_The problem_. Within the records below is a range that opens at the line with "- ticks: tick" and closes at the line with "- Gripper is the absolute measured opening". Return that range word for word, both ends included, and only that range.

_Dataset_.

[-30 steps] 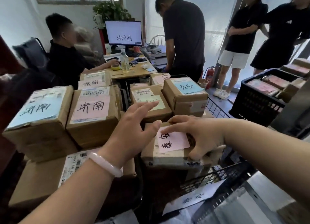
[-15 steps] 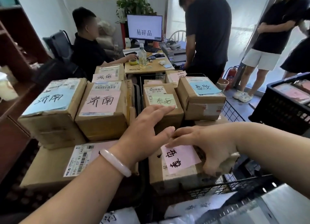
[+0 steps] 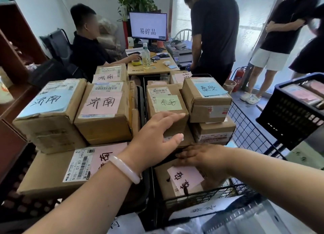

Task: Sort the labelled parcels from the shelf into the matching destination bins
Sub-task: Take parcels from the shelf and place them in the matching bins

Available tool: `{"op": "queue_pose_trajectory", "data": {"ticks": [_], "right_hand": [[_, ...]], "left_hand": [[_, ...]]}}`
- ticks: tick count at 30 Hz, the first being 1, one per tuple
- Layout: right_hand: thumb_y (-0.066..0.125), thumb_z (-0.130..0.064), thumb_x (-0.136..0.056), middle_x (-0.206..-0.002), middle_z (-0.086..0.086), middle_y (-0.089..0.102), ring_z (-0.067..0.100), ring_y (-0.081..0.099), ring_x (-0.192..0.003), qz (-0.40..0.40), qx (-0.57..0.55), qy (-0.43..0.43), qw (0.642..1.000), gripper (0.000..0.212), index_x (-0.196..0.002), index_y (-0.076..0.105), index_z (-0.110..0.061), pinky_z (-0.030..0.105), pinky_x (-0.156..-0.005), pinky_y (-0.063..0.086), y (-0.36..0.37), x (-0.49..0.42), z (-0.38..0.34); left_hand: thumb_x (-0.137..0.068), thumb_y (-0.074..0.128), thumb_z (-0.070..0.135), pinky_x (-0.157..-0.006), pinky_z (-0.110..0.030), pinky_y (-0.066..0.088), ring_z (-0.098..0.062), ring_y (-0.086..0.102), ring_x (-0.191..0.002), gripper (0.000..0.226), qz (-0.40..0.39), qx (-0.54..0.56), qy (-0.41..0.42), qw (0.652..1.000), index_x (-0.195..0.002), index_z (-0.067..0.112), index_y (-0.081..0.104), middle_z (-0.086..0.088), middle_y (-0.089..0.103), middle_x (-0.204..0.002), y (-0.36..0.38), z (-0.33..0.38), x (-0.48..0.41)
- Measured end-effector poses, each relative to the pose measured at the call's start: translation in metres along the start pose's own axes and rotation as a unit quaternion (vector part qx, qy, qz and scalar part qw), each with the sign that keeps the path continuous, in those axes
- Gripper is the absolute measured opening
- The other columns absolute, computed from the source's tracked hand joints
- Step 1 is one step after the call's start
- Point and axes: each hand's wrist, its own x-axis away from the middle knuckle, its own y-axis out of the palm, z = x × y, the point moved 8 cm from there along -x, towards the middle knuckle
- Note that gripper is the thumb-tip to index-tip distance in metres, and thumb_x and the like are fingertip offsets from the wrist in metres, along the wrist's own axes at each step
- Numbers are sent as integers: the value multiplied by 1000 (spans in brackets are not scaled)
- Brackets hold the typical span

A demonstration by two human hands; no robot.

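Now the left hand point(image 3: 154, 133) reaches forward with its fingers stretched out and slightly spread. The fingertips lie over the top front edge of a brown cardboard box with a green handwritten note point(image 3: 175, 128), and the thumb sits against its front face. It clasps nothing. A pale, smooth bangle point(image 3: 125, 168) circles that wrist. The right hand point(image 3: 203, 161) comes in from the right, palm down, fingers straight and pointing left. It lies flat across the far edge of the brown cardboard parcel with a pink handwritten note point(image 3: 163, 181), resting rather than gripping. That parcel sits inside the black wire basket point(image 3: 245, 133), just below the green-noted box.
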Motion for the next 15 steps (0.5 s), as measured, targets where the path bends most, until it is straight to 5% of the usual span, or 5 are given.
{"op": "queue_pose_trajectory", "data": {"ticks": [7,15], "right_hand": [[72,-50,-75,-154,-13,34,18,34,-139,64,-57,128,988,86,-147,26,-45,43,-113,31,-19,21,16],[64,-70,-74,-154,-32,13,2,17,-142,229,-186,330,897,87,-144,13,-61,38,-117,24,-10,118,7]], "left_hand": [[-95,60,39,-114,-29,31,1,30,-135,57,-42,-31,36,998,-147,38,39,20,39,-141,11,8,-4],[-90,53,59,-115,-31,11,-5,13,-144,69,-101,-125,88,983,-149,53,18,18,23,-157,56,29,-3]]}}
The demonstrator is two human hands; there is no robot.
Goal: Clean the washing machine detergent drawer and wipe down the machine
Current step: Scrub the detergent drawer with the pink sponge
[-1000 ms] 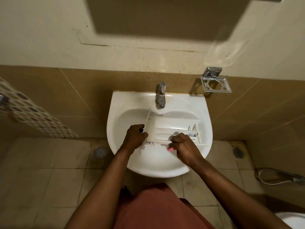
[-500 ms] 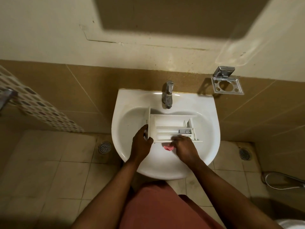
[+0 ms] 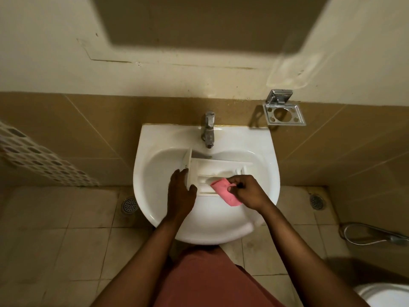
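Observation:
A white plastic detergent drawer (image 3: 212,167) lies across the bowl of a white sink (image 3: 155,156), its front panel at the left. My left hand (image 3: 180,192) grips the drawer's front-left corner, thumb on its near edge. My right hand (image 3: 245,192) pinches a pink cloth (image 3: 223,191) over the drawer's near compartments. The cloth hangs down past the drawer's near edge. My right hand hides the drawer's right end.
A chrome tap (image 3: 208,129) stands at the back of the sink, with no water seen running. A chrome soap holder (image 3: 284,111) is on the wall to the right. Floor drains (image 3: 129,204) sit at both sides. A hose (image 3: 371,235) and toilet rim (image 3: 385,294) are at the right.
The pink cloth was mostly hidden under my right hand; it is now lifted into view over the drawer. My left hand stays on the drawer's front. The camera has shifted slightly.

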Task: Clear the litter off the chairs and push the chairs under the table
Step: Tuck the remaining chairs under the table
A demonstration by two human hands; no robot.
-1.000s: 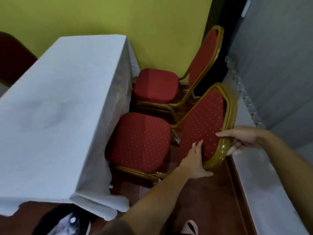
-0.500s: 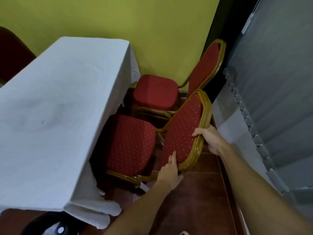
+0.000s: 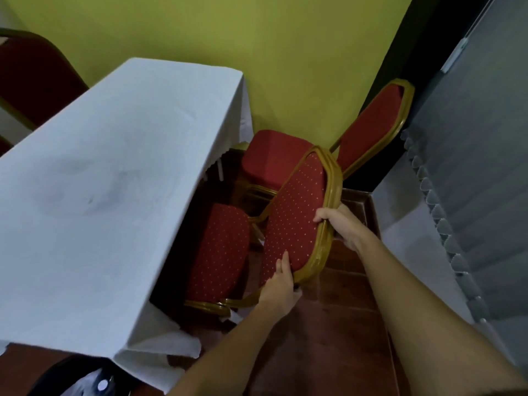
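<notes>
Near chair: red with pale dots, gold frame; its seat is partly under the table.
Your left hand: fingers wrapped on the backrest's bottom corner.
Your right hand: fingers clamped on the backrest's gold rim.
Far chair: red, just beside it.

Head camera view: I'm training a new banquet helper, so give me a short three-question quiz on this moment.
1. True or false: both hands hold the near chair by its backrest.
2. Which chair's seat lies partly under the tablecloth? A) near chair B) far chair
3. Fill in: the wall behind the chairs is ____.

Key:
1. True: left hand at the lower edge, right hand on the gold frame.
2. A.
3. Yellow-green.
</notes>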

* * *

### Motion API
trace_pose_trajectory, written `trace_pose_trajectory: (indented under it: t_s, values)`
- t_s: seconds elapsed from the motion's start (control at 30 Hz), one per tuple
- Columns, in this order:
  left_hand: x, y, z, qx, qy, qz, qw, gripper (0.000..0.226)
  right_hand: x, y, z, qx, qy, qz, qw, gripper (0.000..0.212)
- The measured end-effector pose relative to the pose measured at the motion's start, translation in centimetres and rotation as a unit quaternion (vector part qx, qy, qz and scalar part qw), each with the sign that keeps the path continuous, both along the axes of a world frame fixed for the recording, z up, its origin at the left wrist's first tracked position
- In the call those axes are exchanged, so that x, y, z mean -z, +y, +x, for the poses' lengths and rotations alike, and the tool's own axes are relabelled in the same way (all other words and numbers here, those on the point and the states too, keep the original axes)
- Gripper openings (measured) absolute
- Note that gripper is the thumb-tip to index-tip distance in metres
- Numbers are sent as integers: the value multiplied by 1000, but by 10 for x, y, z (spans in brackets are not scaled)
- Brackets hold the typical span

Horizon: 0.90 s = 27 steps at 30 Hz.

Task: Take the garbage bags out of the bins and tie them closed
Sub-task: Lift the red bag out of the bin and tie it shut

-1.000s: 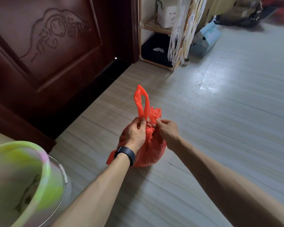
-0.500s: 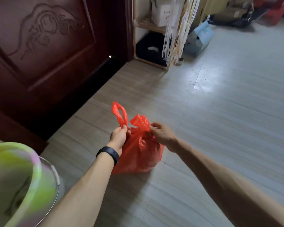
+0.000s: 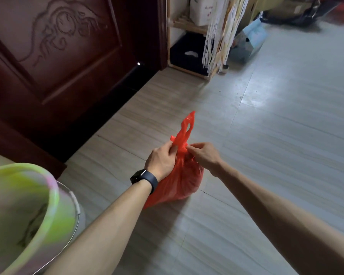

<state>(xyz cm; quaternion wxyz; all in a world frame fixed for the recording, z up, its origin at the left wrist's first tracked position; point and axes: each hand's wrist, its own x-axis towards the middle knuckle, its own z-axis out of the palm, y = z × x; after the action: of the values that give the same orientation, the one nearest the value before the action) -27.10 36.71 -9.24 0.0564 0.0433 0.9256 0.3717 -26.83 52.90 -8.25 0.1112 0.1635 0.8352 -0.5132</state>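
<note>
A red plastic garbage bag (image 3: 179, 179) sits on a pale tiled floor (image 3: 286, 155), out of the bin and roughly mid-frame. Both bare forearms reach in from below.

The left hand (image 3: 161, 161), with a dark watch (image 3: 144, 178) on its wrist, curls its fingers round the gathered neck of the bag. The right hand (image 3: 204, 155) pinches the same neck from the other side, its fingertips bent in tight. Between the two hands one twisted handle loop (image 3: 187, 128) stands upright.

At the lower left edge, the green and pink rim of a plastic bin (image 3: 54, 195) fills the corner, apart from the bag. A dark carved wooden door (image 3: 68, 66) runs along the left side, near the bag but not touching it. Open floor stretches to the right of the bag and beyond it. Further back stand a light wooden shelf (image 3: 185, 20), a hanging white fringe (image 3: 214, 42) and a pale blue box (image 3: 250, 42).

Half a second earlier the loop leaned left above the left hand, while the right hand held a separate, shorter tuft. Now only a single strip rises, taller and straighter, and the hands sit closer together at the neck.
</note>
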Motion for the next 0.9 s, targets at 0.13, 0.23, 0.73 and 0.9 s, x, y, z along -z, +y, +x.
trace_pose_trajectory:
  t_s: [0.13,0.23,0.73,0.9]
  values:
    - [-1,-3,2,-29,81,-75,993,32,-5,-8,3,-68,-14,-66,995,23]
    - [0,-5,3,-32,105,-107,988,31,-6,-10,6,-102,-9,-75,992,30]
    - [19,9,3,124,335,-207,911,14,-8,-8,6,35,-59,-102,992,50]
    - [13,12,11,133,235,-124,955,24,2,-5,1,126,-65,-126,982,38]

_Final answer_.
- ticks: tick count at 30 Hz, the first being 1, one per tuple
- Layout: right_hand: thumb_y (-0.066..0.125), thumb_z (-0.130..0.064), thumb_x (-0.136..0.056), middle_x (-0.206..-0.002), middle_z (-0.086..0.086), middle_y (-0.089..0.102), ring_z (-0.067..0.100), ring_y (-0.081..0.099), ring_x (-0.192..0.003), qz (-0.40..0.40), qx (-0.57..0.55), qy (-0.43..0.43), qw (0.642..1.000), gripper (0.000..0.212), index_x (-0.196..0.002), index_y (-0.076..0.105), index_z (-0.110..0.061), pinky_z (-0.030..0.105), pinky_x (-0.156..-0.005), pinky_y (-0.063..0.086), y (-0.36..0.37), x (-0.49..0.42), z (-0.38..0.34); left_hand: thumb_x (-0.137..0.068), thumb_y (-0.074..0.128), thumb_z (-0.070..0.135), pinky_x (-0.157..-0.006), pinky_z (-0.110..0.030), pinky_y (-0.066..0.088), ring_z (-0.098..0.062), ring_y (-0.086..0.102), ring_x (-0.191..0.002), gripper (0.000..0.226), qz (-0.40..0.39), qx (-0.54..0.56), qy (-0.41..0.42), qw (0.652..1.000), index_x (-0.195..0.002), index_z (-0.067..0.112), index_y (-0.081..0.104), middle_z (-0.086..0.088), middle_y (-0.089..0.103), middle_x (-0.204..0.002), y (-0.36..0.38), z (-0.33..0.38), x (-0.48..0.41)
- Measured end-effector poses, each relative to the pose measured at the call's start: translation in metres along the start pose's own axes and rotation as a unit quaternion (vector part qx, qy, qz and scalar part qw), each with the sign that keeps the path continuous, in those axes
- Gripper is the absolute measured opening

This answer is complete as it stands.